The Session #71: A life lesson from brewing

The SessionJohn at Homebrew Manual made Brewers and Drinkers the topic for the 71st gathering of The Session today, and suggested many directions a post might go. However, I kept coming back to this: “(It) is about your relationship with beer and how it’s made.”

(In his post, The Beer Nut writes, “. . . when The Session rolls round, I try and twist the theme to whatever I’m currently interested in or am already thinking of blogging about.” Perhaps that is what I am doing here, pulling that line slightly out of context.)

My relationship with beer and how it is made might be more complicated than yours. I don’t spend my working hours focused on that, but instead on other people’s relationships and how they make beer, or grow ingredients, or analyze results, or run a bar, or whatever. By the end of the day, introspection that includes beer has little appeal.

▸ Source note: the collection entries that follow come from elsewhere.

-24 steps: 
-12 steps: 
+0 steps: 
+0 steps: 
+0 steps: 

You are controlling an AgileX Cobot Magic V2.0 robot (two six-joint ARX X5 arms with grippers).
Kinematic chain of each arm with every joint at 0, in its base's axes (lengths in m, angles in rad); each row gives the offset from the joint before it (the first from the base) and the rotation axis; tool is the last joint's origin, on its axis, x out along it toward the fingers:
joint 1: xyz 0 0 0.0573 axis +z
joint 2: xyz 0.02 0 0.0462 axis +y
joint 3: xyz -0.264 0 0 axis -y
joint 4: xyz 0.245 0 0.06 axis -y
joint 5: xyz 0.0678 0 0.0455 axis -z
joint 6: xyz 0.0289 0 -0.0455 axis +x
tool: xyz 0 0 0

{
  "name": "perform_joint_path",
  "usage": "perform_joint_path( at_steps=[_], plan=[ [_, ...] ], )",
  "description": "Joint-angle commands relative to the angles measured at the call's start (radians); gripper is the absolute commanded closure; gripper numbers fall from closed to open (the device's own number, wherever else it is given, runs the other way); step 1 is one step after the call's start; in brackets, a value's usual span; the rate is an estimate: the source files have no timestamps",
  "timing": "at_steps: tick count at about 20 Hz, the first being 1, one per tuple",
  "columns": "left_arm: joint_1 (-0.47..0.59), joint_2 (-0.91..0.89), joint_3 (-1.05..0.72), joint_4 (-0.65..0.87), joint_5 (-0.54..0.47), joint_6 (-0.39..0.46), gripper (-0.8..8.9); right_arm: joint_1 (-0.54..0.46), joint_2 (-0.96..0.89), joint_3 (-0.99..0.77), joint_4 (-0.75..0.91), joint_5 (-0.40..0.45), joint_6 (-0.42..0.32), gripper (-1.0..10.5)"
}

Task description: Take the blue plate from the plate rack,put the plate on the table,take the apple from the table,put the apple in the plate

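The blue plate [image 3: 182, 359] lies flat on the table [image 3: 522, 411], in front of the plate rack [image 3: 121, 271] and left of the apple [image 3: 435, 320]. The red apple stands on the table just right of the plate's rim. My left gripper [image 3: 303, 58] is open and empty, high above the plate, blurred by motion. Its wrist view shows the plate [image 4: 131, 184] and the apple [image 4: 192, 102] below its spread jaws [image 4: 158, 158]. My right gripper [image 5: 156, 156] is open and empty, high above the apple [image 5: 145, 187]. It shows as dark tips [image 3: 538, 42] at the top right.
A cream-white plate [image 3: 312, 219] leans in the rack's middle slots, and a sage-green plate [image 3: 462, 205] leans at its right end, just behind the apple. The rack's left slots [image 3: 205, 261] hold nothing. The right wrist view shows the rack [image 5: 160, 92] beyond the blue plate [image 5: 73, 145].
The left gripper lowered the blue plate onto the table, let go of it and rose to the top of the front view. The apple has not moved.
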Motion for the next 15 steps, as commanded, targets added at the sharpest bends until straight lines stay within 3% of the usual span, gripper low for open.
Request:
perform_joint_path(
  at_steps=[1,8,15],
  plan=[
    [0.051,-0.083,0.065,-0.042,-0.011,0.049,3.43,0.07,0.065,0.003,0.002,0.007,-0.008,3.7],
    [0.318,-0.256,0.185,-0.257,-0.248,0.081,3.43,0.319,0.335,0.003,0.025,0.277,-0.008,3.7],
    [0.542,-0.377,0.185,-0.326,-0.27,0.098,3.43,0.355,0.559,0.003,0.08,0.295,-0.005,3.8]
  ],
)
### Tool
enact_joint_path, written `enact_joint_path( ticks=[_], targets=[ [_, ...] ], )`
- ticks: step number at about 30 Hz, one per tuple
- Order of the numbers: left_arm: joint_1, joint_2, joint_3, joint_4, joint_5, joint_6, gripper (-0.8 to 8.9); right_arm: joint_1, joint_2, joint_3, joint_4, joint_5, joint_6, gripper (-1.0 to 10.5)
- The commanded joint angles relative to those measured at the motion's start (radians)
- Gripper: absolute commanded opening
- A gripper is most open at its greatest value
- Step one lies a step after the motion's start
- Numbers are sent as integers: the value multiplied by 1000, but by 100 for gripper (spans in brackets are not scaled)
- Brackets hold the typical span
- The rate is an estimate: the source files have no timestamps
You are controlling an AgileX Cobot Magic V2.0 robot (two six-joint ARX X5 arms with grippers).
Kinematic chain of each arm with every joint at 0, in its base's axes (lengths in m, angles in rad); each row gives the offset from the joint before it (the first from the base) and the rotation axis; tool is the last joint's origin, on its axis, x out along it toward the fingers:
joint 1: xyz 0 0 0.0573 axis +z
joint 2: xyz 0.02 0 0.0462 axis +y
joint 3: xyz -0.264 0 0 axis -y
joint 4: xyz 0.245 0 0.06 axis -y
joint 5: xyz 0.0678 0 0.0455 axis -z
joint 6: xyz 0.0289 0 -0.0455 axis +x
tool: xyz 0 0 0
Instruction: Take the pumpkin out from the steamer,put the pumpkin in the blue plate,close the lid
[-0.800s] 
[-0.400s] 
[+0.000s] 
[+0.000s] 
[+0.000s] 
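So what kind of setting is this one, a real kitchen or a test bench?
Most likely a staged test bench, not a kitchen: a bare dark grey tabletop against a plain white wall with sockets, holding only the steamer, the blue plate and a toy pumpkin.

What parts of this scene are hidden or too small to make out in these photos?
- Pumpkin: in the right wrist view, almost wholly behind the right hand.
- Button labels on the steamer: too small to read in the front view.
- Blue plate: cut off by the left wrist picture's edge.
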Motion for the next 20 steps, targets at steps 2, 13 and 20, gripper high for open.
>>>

I’ve learned a fair amount about various aspects of beer, from history to science, by reading. A lesser amount by doing; that is brewing at home. And far more by listening and observing. Sometimes all those experiences come together.

I’m pretty sure I’ve already told the story here about a late morning or early afternoon (I might have been hung over, so details get fuzzy) at Cantillon in Brussels. I was talking with Leonardo Di Vincenzo, founder of Birra Del Borgo in Italy, a brewer who has done collaborations with Cantillon, at the time.

The conversation stopped when Jean Van Roy poured something he had hauled out of the cellar.

Leo looked at my face when I took a sip. “Humbling,” he said.

Making beer is humbling. But so is life.

If it turns out well, I did a good job of staying out of the way. If it doesn’t turn out well, then I did something wrong. Humbling.